_WHAT IS EXPECTED_.
In the data below, find the line containing "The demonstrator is" and the line containing "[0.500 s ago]", then reproduce them and every line between, exactly. Omit pictures.

_TASK INPUT_.
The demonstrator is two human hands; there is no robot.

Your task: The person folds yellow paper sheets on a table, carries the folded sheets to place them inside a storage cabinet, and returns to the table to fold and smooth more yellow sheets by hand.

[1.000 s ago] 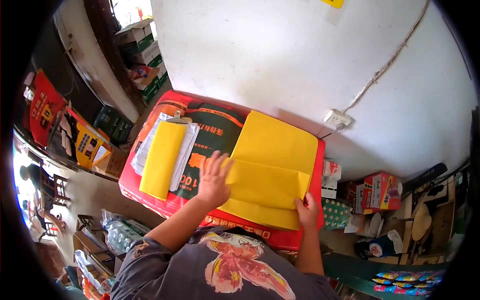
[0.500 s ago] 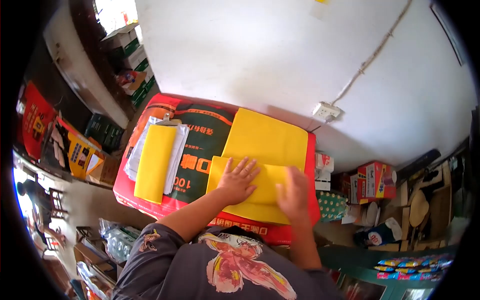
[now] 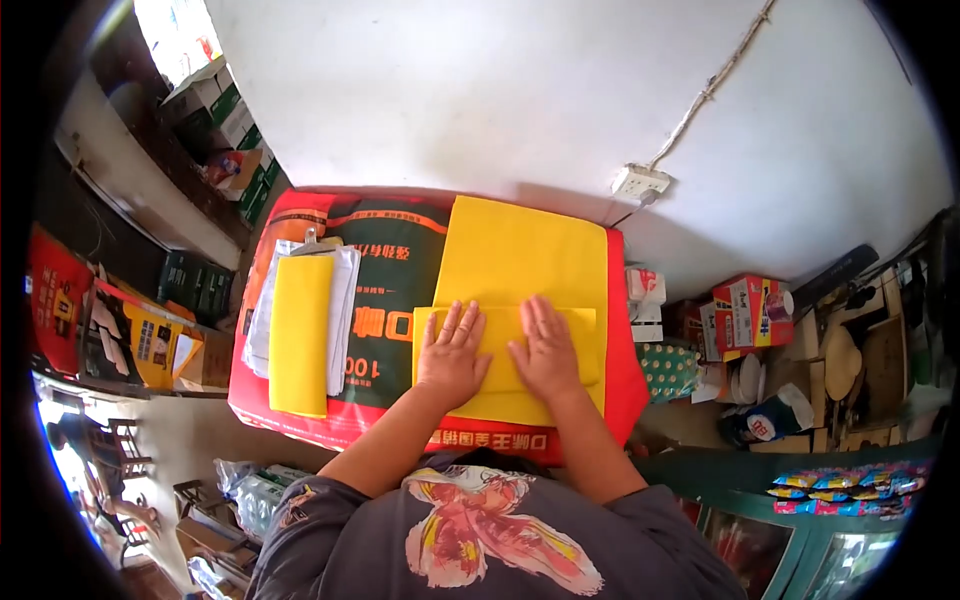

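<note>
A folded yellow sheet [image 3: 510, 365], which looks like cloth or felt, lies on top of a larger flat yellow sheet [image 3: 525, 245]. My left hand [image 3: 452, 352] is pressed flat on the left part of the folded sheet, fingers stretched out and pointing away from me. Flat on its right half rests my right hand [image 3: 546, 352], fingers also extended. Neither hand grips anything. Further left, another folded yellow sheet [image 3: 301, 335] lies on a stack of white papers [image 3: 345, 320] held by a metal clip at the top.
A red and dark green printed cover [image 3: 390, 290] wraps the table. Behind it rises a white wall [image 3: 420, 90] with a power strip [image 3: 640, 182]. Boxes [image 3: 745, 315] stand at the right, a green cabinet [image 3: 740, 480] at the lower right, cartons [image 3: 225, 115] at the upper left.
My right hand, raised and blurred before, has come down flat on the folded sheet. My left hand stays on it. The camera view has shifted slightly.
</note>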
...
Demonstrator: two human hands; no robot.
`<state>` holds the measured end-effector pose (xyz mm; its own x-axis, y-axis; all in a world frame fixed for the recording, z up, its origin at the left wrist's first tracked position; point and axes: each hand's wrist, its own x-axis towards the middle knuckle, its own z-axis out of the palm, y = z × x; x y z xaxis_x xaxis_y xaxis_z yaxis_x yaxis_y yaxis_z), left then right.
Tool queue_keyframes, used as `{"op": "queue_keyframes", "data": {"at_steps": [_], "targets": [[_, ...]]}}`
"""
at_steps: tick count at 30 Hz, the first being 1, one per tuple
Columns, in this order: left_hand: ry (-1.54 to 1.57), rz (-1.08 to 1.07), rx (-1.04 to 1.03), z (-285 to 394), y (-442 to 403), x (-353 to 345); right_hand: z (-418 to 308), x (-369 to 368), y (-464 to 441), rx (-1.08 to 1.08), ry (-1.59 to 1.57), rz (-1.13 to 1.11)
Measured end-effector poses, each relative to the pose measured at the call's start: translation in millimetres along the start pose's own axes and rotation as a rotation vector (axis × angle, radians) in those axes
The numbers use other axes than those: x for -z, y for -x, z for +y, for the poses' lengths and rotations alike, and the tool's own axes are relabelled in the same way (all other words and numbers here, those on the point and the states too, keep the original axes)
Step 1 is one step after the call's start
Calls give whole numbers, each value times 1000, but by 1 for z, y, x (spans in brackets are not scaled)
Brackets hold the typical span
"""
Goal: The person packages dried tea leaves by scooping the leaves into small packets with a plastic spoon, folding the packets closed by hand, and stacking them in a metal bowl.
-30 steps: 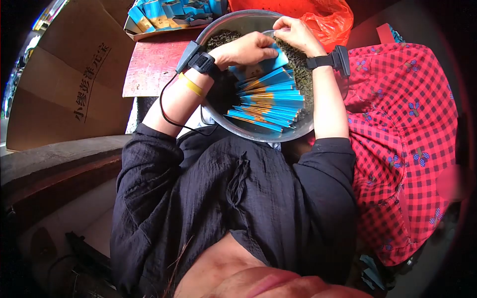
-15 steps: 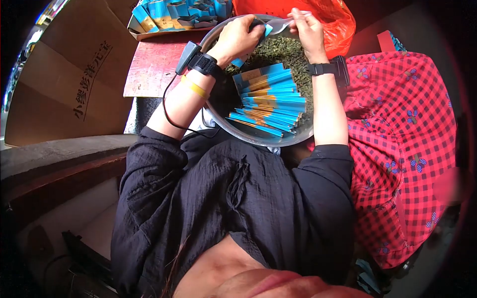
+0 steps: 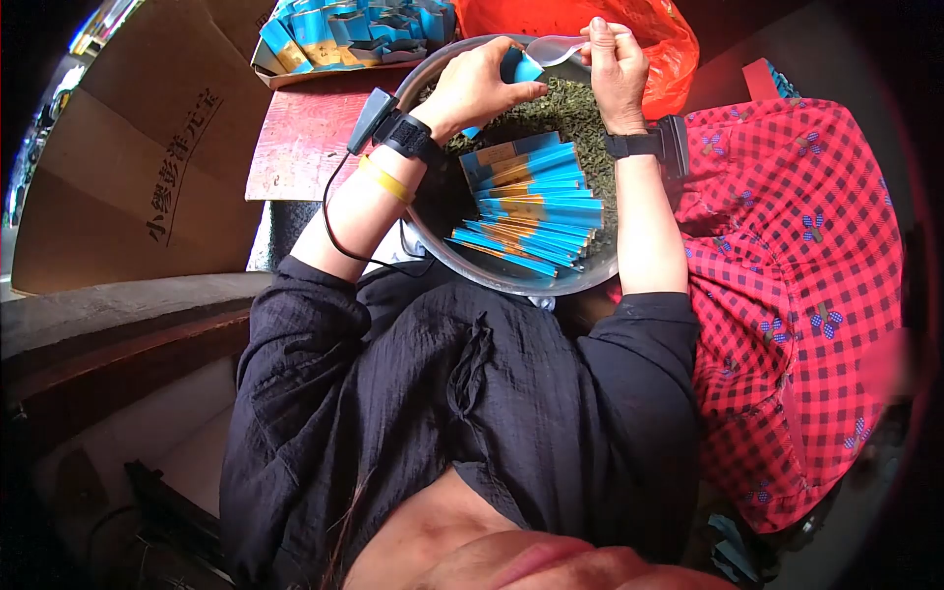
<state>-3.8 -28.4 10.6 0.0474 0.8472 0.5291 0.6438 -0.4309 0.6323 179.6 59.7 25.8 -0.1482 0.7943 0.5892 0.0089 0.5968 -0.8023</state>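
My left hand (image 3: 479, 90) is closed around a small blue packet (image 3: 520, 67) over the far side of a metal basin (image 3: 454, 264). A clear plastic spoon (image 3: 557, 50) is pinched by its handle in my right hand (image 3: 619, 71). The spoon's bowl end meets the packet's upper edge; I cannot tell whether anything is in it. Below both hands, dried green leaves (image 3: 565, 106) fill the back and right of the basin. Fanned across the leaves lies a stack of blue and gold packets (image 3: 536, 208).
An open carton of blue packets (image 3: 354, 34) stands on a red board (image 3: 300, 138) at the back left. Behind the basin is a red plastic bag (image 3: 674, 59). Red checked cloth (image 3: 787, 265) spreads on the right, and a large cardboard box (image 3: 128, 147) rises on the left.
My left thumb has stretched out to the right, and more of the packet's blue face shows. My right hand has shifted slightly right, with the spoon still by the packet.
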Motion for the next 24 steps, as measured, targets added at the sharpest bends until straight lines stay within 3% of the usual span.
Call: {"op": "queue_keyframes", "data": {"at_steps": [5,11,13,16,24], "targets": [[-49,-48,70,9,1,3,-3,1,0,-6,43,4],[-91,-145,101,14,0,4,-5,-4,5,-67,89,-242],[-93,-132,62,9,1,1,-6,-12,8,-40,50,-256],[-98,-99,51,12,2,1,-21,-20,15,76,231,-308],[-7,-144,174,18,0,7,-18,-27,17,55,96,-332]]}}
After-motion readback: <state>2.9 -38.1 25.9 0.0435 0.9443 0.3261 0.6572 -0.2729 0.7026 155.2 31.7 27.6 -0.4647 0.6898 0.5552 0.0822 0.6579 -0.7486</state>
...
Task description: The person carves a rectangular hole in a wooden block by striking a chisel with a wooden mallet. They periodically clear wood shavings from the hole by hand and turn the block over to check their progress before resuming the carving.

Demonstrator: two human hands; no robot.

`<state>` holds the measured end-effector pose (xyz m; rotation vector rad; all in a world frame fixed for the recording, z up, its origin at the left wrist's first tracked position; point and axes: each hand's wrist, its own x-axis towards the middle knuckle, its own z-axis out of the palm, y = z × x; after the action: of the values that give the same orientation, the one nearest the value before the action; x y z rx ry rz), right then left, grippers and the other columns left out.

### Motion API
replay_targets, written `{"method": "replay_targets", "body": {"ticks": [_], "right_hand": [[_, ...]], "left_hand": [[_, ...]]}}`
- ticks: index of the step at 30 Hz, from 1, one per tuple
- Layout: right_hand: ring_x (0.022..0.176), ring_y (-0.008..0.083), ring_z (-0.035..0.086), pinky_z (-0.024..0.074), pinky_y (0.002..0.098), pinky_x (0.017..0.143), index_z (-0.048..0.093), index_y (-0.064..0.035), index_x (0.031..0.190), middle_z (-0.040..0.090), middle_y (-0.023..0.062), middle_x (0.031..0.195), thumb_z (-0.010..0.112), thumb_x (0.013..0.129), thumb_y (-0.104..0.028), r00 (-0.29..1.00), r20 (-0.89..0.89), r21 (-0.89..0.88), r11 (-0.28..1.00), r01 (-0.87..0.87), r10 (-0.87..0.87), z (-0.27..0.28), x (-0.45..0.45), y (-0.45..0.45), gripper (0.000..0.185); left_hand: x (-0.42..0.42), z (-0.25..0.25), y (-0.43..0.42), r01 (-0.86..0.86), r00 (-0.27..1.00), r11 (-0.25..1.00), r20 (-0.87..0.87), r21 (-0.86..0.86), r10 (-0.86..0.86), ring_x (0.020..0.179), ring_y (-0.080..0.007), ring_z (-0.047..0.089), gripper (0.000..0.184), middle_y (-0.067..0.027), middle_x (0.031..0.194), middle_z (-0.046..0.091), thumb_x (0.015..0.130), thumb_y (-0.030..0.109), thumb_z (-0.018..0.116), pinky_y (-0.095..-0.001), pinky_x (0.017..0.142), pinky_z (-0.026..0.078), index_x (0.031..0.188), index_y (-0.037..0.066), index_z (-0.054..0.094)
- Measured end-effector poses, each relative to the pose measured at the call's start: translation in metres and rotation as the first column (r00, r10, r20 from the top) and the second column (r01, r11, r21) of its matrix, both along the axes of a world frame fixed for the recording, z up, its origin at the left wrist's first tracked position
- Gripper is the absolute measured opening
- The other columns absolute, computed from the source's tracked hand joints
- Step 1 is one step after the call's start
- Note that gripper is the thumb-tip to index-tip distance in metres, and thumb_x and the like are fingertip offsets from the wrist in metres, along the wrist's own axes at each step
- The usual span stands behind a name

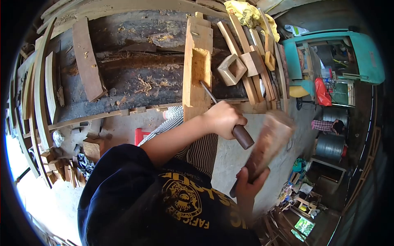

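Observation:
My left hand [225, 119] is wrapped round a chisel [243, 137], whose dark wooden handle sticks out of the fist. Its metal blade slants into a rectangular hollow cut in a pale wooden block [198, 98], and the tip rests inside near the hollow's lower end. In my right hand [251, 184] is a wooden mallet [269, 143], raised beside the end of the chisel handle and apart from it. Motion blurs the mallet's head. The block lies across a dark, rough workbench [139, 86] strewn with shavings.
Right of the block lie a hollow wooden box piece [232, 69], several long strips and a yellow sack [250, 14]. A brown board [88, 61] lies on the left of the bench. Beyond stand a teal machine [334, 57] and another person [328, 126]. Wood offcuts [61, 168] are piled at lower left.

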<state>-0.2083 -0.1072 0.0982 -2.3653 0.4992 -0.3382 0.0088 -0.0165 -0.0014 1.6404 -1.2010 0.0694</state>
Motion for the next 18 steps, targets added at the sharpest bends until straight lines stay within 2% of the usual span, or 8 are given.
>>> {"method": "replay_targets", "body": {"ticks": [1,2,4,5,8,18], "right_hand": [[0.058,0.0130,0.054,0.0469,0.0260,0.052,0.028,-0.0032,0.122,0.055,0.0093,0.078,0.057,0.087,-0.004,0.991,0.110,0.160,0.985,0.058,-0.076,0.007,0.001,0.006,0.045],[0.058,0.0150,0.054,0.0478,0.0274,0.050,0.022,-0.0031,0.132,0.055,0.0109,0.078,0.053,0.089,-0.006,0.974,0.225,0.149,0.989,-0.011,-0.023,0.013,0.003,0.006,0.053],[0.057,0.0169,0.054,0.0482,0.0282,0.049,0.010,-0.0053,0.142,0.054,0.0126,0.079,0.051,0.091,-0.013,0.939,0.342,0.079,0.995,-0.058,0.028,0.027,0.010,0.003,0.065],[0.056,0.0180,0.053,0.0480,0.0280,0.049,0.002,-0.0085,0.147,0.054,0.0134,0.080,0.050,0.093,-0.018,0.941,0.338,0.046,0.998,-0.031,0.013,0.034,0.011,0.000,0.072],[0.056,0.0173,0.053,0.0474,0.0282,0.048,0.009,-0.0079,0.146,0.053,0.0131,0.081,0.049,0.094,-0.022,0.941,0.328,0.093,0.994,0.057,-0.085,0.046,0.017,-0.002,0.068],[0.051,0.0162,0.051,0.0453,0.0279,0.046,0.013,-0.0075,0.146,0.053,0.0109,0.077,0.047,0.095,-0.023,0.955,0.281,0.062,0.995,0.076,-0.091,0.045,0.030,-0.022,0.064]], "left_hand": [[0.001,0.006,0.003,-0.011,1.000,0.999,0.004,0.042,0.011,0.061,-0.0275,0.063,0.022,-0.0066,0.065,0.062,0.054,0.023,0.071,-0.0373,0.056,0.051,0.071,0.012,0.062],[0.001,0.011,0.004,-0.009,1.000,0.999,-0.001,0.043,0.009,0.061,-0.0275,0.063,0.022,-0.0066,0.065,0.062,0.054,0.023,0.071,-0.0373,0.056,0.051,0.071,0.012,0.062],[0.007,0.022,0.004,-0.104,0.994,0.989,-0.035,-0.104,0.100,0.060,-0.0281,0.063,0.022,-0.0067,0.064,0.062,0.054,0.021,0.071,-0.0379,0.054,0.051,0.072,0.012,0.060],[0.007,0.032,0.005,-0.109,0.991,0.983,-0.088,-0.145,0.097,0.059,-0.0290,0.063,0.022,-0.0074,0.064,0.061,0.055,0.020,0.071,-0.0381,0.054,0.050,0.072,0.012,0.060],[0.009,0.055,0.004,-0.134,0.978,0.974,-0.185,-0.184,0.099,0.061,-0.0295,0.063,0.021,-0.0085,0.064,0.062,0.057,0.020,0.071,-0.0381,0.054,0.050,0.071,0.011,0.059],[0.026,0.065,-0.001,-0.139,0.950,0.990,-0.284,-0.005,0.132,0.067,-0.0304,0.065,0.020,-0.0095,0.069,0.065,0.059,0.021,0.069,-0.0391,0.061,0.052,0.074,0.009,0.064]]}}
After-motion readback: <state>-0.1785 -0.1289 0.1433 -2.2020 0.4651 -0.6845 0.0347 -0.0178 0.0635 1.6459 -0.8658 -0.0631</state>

_RESPONSE_.
The demonstrator is two human hands; there is no robot.

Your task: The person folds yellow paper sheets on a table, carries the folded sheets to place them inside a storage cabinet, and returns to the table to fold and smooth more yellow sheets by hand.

[1.000 s ago] 
[0.500 s ago] 

No further output is required here.